Grant categorizes people into three styles. Takers try to get as much as possible from others. Matchers operate on a quid pro quo basis, trading favors roughly equally. Givers contribute to others without expecting anything specific in return. Most people assume takers get ahead, but the research says otherwise: in the long run, givers who give strategically tend to build the largest networks, earn the most trust, and create the most value.

The difference between successful and unsuccessful givers comes down to boundaries. Givers who burn out tend to say yes to everything, neglect their own priorities, and let takers exploit them. Givers who succeed are what Grant calls “otherish,” they care about helping people but also protect their own interests and time. They give in ways that are high impact for the recipient but low cost to themselves. They also learn to screen for takers and avoid subsidizing people who only extract.

For founders, the applications are direct. Building a company involves constant negotiation: with cofounders, investors, employees, customers, and partners. Grant’s research suggests that a giving orientation, when combined with good boundaries and pattern recognition for takers, produces better long-term outcomes than either aggressive taking or cautious matching.

The book is filled with case studies from business, medicine, education, and sports.
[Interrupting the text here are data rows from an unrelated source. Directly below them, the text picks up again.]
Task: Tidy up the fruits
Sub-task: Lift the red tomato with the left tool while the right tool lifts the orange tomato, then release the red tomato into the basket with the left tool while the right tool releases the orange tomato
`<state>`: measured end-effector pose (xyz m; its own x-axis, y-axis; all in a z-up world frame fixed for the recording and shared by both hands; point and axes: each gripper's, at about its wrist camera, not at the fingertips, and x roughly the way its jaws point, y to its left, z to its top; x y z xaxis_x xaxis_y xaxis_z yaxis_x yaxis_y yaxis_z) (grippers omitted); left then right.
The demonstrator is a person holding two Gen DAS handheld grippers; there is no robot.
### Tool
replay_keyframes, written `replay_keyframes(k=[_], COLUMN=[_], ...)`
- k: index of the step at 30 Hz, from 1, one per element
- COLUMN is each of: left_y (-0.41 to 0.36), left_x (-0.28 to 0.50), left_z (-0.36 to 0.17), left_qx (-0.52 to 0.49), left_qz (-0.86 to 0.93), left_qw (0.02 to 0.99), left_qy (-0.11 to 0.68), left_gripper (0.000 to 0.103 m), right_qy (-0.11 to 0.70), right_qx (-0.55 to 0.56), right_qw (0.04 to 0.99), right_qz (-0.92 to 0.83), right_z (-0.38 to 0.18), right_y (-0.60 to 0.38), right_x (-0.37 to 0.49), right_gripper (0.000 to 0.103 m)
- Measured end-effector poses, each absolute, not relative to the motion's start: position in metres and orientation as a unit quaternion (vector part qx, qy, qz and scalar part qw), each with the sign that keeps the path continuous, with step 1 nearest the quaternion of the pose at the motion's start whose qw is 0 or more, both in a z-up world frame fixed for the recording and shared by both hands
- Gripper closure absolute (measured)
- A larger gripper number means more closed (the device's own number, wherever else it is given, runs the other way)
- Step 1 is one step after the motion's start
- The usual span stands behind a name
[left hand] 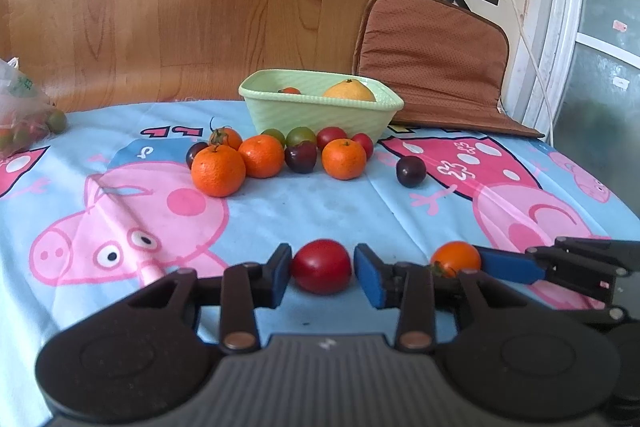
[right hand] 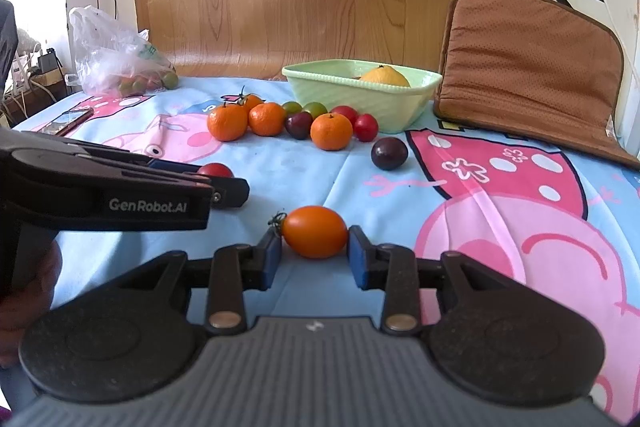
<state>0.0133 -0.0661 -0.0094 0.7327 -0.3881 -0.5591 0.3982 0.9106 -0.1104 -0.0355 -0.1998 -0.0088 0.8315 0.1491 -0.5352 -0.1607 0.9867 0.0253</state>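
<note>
A red tomato (left hand: pixel 321 265) lies on the cartoon cloth between the blue pads of my left gripper (left hand: pixel 322 261). The left pad is against it and a thin gap shows at the right pad, so this gripper is open. My right gripper (right hand: pixel 315 239) is shut on an oblong orange tomato (right hand: pixel 315 231), with a pad pressing on each end, low over the cloth. The two grippers sit side by side. Behind them a pale green basket (left hand: pixel 320 111) holds a large yellow citrus (left hand: pixel 349 91) and a small tomato (left hand: pixel 289 91).
Tangerines (left hand: pixel 218 170), small tomatoes and dark plums crowd together before the basket; one plum (left hand: pixel 411 171) lies apart on the right. A plastic bag of fruit (right hand: pixel 116 55) and a phone (right hand: pixel 72 119) lie far left. A brown cushion (left hand: pixel 436 67) leans at the back right.
</note>
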Motion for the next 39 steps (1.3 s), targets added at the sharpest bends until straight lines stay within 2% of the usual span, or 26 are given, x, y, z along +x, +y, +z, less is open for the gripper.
replay_keyframes(k=[6,9,11,20,33,39], left_y=[-0.067,-0.065,-0.064,-0.056,-0.075,-0.089], left_x=[0.015,0.015,0.015,0.026,0.146,0.206], left_z=[-0.01,-0.01,-0.01,-0.002,0.049,0.041], left_qx=[0.008,0.003,-0.003,-0.042,-0.05,-0.076], left_qz=[-0.217,-0.218,-0.217,-0.252,-0.258,-0.27], left_qw=[0.929,0.929,0.929,0.919,0.931,0.915], left_qy=[0.3,0.3,0.3,0.299,0.253,0.289], left_gripper=[0.062,0.065,0.072,0.072,0.072,0.072], right_qy=[0.279,0.278,0.278,0.28,0.19,0.197], right_qx=[-0.011,-0.012,-0.014,0.027,-0.019,0.008], right_qw=[0.957,0.957,0.957,0.955,0.98,0.979], right_qz=[0.081,0.081,0.081,0.091,0.062,0.054], right_z=[-0.009,-0.009,-0.009,-0.002,0.041,0.037], right_y=[-0.2,-0.2,-0.2,-0.213,-0.24,-0.262], right_x=[-0.035,-0.035,-0.035,-0.026,0.071,0.118], right_gripper=[0.064,0.064,0.064,0.066,0.065,0.065])
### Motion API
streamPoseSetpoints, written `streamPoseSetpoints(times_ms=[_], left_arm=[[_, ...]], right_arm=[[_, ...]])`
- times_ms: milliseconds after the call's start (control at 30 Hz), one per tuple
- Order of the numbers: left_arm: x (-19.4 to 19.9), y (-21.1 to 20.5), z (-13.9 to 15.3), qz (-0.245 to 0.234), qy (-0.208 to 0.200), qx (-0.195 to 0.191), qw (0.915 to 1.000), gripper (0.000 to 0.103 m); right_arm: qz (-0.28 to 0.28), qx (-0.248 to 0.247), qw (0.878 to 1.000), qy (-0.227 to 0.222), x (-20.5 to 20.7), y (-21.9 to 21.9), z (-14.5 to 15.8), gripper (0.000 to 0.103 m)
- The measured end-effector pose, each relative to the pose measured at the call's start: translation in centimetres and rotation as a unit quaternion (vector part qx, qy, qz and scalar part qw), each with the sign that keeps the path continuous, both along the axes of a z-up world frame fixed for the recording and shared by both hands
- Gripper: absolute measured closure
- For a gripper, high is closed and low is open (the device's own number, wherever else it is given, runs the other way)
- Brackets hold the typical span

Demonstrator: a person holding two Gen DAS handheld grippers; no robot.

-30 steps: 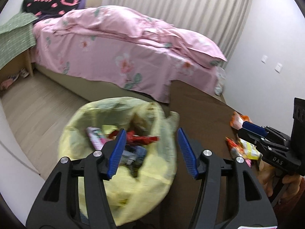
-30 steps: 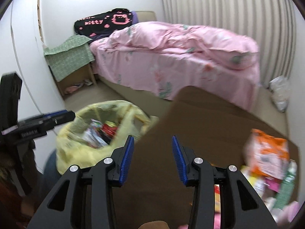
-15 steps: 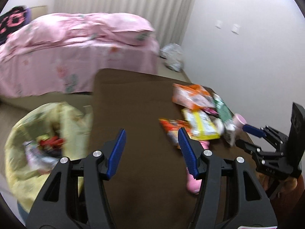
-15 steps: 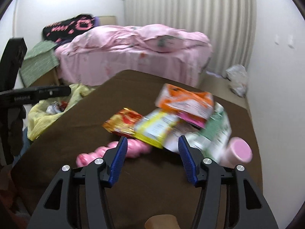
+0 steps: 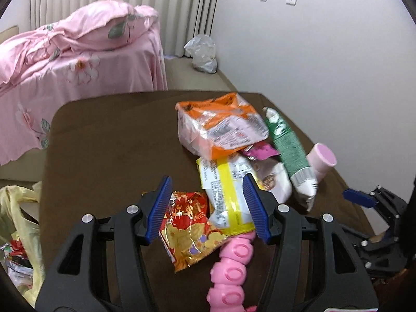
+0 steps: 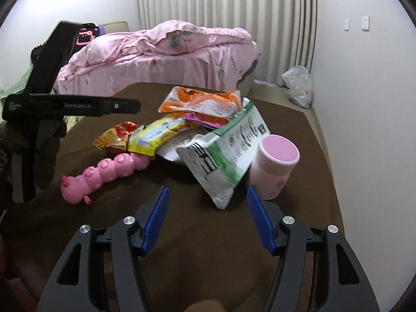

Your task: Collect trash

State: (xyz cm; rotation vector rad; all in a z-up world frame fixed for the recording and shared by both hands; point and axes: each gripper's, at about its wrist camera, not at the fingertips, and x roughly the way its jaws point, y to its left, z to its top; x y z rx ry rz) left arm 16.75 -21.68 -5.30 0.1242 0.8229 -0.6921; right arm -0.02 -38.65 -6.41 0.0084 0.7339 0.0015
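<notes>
A pile of wrappers lies on the brown table (image 5: pixel 104 143): an orange packet (image 5: pixel 221 124), a yellow packet (image 5: pixel 226 192), a red and gold packet (image 5: pixel 189 228) and a green and white pouch (image 5: pixel 288 150). My left gripper (image 5: pixel 208 208) is open and empty, its jaws above the red and yellow packets. My right gripper (image 6: pixel 208 218) is open and empty, just short of the green pouch (image 6: pixel 228 150). The yellow trash bag (image 5: pixel 15 223) sits off the table's left edge.
A pink caterpillar toy (image 6: pixel 104 171) and a pink cup (image 6: pixel 275 163) lie among the wrappers. A pink bed (image 6: pixel 161 57) stands behind the table. A white plastic bag (image 6: pixel 299 85) sits on the floor by the wall.
Both grippers have swung from the trash bag rightwards to the wrapper pile on the table. Both stayed open and empty.
</notes>
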Motion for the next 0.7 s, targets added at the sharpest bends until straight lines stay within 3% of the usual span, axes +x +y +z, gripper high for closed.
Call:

Grant writes clearly and supports his arguments with data rather than anecdotes alone. Sheryl Sandberg wrote the foreword, and the book has been recommended by Reid Hoffman, Brian Chesky, and Daniel Pink.

At around 300 pages, Give and Take is a reasonable length and well-organized. The most actionable chapter for founders is probably the one on “powerless communication,” which explains why asking questions and showing vulnerability in negotiations can be more persuasive than projecting dominance.